**EXERCISE BRIEF**
Only the lines holding the string "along" are needed; copy each of them from the data.

**DATASET EXTRACT**
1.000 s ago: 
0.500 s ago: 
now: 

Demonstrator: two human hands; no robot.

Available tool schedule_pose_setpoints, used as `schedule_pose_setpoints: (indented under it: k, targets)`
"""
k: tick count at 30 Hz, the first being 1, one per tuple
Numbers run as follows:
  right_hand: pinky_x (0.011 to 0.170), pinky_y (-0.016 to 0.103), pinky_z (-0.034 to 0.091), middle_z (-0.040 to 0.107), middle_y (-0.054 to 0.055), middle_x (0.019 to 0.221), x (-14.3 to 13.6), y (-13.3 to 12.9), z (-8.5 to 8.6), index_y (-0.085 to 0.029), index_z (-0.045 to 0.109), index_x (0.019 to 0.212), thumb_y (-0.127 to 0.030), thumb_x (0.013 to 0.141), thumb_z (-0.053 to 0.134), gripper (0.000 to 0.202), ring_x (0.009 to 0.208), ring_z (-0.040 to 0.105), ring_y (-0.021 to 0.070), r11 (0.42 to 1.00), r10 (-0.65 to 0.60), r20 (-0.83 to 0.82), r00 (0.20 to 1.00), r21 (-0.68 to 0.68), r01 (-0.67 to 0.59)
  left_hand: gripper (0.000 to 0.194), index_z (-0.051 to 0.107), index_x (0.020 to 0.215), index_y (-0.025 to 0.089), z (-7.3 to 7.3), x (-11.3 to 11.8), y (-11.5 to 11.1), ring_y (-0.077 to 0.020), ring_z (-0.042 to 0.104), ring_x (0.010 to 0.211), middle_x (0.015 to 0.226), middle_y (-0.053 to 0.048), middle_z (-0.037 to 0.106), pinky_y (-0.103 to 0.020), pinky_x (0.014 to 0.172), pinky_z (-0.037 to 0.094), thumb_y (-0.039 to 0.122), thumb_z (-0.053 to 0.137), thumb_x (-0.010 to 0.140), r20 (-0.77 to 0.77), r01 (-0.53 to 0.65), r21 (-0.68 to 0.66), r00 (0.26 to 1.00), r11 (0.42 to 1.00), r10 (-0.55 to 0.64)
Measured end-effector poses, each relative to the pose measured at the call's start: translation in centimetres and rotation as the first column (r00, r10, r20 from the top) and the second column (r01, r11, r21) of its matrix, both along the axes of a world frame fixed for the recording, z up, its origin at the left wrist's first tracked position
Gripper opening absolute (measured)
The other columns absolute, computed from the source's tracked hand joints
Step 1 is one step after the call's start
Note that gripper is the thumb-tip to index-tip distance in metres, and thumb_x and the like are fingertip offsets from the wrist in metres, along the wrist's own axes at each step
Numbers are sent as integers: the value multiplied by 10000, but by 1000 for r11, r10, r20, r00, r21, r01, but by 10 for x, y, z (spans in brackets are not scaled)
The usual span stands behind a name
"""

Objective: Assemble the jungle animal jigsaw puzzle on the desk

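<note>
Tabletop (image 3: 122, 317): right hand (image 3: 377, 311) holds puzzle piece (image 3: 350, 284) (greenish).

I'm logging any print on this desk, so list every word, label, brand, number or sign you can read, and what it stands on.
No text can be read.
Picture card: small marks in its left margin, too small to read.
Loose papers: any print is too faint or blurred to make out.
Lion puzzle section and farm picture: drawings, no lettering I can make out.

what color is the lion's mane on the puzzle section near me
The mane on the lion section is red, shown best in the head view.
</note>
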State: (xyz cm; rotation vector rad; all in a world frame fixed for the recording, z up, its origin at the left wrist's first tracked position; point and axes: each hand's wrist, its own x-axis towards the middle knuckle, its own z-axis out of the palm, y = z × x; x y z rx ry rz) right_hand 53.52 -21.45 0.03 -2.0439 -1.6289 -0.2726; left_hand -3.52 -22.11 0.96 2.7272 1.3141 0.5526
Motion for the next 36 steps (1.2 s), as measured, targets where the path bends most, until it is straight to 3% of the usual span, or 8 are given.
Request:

**ANSWER TO THIS PROBLEM**
Measured end-effector poses, each relative to the pose measured at the call's start: translation in centimetres and rotation as the first column (r00, r10, r20 from the top) and the second column (r01, r11, r21) of its matrix, both along the axes of a world frame fixed for the recording, z up, its origin at the left wrist's first tracked position
Note that gripper is the thumb-tip to index-tip distance in metres, and thumb_x and the like are fingertip offsets from the wrist in metres, along the wrist's own axes at each step

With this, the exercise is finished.